Clinical utility of comprehensive circulating tumor DNA genotyping compared with standard of care tissue testing in patients with newly diagnosed metastatic colorectal cancer

M Benavides  1 J Alcaide-Garcia  2 E Torres  1 S Gil-Calle  1 I Sevilla  1 R Wolman  3 G Durán  4 M Álvarez  5 C Reyna-Fortes  1 I Ales  1 T Pereda  6 M Robles  7 M Kushnir  8 J Odegaard  8 I Faull  8 E Alba  9
Affiliations

Clinical utility of comprehensive circulating tumor DNA genotyping compared with standard of care tissue testing in patients with newly diagnosed metastatic colorectal cancer

M Benavides et al. ESMO Open. 2022 Jun.

Abstract

Background: Comprehensive biomarker testing is essential in selecting optimal treatment for patients with metastatic colorectal cancer (mCRC); however, incomplete genotyping is widespread, with most patients not receiving testing for all guideline-recommended biomarkers, in part due to reliance on burdensome sequential tissue-based single-biomarker tests with long waiting times or availability of only archival tissue samples. We aimed to demonstrate that liquid biopsy, associated with rapid turnaround time (TAT) and lower patient burden, effectively identifies guideline-recommended biomarkers in mCRC relative to standard of care (SOC) tissue testing.

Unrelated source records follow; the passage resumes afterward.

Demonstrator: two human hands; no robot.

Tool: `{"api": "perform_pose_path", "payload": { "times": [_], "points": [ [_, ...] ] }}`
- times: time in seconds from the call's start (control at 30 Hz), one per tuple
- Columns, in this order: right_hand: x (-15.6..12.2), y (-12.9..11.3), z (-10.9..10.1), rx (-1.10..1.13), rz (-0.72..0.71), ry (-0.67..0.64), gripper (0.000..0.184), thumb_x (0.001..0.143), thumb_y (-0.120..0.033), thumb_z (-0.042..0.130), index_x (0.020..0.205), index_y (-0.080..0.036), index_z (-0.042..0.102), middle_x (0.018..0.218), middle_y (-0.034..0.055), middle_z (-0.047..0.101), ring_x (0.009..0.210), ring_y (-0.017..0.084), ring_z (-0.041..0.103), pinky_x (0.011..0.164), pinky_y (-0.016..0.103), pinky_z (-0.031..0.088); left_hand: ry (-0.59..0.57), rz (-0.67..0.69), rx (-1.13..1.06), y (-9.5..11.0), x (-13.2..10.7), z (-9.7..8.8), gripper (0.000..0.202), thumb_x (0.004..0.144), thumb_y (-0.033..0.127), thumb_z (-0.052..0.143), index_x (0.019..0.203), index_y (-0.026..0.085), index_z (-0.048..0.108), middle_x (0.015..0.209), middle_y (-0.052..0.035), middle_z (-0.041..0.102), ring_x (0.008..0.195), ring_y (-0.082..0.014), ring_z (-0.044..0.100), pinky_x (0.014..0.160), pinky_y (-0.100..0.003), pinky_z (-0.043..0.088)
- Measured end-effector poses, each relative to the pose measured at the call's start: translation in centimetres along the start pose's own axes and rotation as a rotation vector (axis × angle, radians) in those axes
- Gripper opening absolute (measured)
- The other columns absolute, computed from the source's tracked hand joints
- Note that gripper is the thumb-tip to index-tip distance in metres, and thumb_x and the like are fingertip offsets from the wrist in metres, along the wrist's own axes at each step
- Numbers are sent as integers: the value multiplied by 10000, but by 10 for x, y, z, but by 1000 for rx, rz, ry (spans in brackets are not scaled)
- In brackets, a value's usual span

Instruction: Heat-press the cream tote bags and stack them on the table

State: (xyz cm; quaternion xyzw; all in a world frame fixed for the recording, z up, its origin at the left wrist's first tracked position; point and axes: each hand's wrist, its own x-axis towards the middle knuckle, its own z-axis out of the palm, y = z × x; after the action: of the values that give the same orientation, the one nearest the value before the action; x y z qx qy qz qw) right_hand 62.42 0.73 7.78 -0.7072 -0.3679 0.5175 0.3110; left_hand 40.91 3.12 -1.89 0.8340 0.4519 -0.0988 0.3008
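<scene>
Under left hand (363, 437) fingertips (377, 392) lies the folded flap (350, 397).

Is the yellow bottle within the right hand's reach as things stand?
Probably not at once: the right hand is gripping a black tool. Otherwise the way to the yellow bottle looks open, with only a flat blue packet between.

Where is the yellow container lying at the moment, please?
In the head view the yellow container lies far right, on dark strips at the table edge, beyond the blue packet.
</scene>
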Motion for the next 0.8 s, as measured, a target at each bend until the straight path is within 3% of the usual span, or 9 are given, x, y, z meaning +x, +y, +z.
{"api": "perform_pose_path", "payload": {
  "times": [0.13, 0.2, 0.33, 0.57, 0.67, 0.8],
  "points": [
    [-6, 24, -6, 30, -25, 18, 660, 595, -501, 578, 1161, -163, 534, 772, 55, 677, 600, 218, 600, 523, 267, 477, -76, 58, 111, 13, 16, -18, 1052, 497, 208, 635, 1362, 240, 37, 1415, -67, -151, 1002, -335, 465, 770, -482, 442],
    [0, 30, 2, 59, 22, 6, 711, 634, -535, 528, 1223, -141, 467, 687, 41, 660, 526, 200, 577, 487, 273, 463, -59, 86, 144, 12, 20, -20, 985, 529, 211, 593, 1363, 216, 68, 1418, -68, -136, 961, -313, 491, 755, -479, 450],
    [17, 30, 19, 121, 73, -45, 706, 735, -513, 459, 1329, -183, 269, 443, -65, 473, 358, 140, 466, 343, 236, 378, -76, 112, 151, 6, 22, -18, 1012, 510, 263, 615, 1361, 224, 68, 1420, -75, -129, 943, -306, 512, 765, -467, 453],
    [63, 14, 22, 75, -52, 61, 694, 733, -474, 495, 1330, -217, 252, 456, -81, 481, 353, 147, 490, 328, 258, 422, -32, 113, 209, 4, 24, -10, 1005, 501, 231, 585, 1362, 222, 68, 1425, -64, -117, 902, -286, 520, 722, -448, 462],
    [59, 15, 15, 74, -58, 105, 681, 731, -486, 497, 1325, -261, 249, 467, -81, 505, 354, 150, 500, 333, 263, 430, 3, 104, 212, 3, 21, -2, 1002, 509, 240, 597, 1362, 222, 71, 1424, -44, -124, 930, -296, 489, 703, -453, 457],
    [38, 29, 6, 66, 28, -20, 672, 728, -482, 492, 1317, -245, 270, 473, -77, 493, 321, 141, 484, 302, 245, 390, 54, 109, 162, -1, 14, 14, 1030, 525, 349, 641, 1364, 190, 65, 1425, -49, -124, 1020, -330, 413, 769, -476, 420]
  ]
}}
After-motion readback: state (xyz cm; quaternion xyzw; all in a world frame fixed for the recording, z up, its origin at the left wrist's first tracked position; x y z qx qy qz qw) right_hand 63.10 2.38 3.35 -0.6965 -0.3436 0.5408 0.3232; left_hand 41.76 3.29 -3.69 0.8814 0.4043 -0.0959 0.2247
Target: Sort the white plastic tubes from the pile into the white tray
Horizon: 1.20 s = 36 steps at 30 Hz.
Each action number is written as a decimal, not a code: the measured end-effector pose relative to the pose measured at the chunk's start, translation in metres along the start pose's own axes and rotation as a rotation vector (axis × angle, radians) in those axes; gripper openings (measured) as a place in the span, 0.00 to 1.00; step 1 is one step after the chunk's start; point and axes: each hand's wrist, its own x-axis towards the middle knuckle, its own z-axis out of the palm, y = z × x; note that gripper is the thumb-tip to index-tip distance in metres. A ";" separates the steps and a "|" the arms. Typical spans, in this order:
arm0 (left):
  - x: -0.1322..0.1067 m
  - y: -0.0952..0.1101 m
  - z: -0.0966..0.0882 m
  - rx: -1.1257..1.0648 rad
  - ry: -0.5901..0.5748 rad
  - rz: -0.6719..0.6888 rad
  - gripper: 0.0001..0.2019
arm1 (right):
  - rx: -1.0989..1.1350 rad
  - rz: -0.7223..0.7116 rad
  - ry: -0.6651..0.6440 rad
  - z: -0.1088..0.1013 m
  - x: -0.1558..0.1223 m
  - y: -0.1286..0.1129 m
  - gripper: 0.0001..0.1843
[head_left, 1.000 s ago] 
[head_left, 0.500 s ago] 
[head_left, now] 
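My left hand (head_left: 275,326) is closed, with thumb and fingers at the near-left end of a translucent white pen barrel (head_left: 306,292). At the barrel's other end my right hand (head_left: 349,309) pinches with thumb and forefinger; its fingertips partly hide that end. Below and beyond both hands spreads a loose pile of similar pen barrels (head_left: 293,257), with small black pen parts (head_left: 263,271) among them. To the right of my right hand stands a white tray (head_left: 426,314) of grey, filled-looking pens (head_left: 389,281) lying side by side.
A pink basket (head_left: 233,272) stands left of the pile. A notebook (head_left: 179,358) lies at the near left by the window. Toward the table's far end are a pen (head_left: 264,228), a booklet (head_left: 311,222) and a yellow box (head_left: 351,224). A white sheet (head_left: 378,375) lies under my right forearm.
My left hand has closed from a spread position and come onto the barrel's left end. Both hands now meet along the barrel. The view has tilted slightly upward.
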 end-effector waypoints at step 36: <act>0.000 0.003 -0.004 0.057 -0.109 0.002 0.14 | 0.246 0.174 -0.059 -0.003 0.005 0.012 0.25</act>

Patients and methods: Prospectively enrolled patients with previously untreated mCRC undergoing physician discretion SOC tissue genotyping submitted pretreatment blood samples for comprehensive circulating tumor DNA (ctDNA) analysis with Guardant360 and targeted RAS and BRAF analysis with OncoBEAM.

Results: Among 155 patients, physician discretion SOC tissue genotyping identified a guideline-recommended biomarker in 82 patients, versus 88 identified with comprehensive ctDNA (52.9% versus 56.8%, noninferiority demonstrated down to α = 0.005) and 69 identified with targeted PCR ctDNA analysis (52.9% versus 44.5%, noninferiority rejected at α = 0.05). Utilizing ctDNA in addition to tissue increased patient identification for a guideline-recommended biomarker by 19.5% by rescuing those without tissue results either due to tissue insufficiency, test failure, or false negatives. ctDNA median TAT was significantly faster than tissue testing when the complete process from sample acquisition to results was considered (median 10 versus 27 days, P < 0.0001), resulting in accelerated biomarker discovery, with 52.0% biomarker-positive patients identified by ctDNA versus 10.2% by SOC tissue 10 days after sample collection (P < 0.0001).

Conclusions: Comprehensive ctDNA genotyping accurately identifies guideline-recommended biomarkers in patients with mCRC at a rate at least as high as SOC tissue genotyping, in a much shorter time. Based on these findings, the addition of ctDNA genotyping to clinical practice has significant potential to improve the care of patients with mCRC.

Keywords: biomarker; circulating tumor DNA; genomic profiling; liquid biopsy; metastatic colorectal cancer; next-generation sequencing.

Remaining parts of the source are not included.